Question

if in an arithmetic progression , Sn = n.n.p and Sm = m.m.p , where Sr denotes the sum of r terms of the A.P , then Sp = ?

Answer 1

The answer is given below :

Let us consider that the nth term of Sn is tn and mth term of Sm is tm.

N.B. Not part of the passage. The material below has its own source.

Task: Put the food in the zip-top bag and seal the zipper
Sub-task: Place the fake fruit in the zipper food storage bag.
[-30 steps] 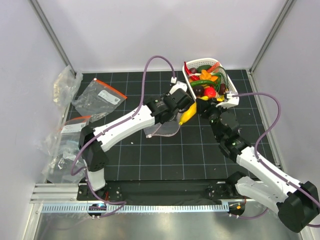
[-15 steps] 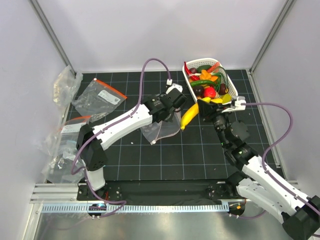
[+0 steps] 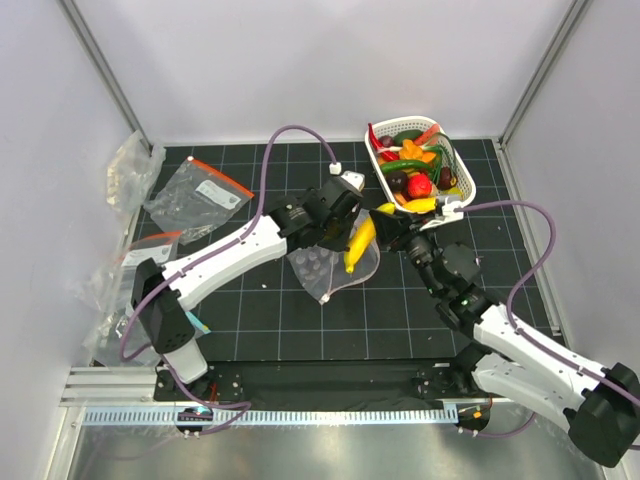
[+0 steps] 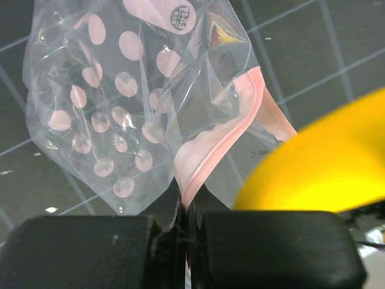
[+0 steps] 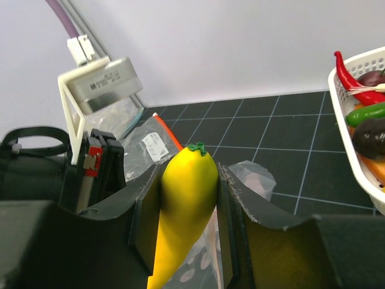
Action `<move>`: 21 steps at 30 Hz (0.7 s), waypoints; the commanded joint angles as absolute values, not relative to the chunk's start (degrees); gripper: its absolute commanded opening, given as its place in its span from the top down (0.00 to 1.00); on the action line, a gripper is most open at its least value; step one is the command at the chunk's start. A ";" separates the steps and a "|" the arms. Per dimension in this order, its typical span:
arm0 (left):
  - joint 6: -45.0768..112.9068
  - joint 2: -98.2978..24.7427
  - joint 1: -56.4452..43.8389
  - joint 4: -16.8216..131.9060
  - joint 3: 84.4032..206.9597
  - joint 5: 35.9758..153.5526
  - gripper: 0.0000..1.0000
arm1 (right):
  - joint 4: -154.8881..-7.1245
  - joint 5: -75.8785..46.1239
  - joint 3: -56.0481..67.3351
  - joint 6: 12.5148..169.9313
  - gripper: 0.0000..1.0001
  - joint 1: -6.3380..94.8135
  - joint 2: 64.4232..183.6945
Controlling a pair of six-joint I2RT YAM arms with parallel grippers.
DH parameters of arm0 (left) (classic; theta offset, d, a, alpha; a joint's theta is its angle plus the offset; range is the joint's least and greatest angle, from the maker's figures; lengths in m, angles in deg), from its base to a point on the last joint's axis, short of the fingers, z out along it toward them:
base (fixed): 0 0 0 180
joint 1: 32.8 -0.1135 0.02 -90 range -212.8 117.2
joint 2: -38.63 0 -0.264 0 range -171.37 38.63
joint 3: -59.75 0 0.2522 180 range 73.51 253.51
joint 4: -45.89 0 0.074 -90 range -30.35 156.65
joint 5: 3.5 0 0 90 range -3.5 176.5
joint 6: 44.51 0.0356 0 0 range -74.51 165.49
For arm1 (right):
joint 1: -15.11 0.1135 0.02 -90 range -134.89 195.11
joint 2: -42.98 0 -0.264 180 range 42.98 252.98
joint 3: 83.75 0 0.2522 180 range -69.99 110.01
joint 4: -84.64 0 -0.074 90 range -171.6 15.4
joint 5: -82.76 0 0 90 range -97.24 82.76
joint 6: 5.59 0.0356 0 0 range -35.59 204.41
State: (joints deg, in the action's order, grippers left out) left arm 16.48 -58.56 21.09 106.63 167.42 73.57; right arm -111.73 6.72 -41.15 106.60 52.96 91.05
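My left gripper is shut on the pale pink zipper of the clear dotted zip-top bag, which hangs from it above the mat. My right gripper is shut on a long yellow toy vegetable with a green stem. It holds this piece at the bag's mouth, and it shows as a yellow blur in the left wrist view. The rest of the food lies in the white basket.
Two clear bags with orange-red strips and white labels lie at the left, with more crumpled clear plastic by the left wall. The basket edge shows at the right of the right wrist view.
My left gripper has carried the bag forward and left, so it hangs lower. My right gripper has moved left with the yellow piece, from beside the basket to the bag's mouth.
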 commanded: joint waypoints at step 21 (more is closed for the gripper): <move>-2.05 -48.12 10.09 87.77 158.41 106.72 1.00 | -124.05 16.76 -43.89 94.87 0.85 60.99 95.98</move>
State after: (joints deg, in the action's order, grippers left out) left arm 2.19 -49.84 10.51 92.64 156.73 100.33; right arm -118.57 13.76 -43.99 97.73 60.21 95.90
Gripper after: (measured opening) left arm 0.011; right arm 0.432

Let, a be the first term of the AP and d be the common difference.

Given,

Sn = n²p

=> (n/2)(a + tn) = n²p

=> a + tn = 2np .....(i)

and

Sm = m²p

=> (m/2)(a + tm) = m²p

=> a + tm = 2mp .....(ii)

Subtracting (ii) from (i), we get

tn - tm = 2p(n - m) .....(iii)

From (i), we get

a + a + (n - 1)d = 2np

=> 2a + (n - 1)d = 2np .....(iv)

From (iii), we get

a + (n - 1)d - a - (m - 1)d = 2p(n - m)

=> (n - m)d = 2p(n - m)

=> d = 2p

From (iv), we get

2a + (n - 1)(2p) = 2np

=> 2a - 2p = 0

=> a = p

Therefore,

Sp = (p/2)[ a + (p - 1)d ]

= (p/2)[ 2p + (p - 1)(2p) ]

= (p/2)[2p + 2p² - 2p ]

= (p/2)(2p²)

= p³ [Answer]

Rule :

n-th term of the AP

= a + (n - 1)d,

where a is the first term of the AP and d is the common difference.

Thank you for your question.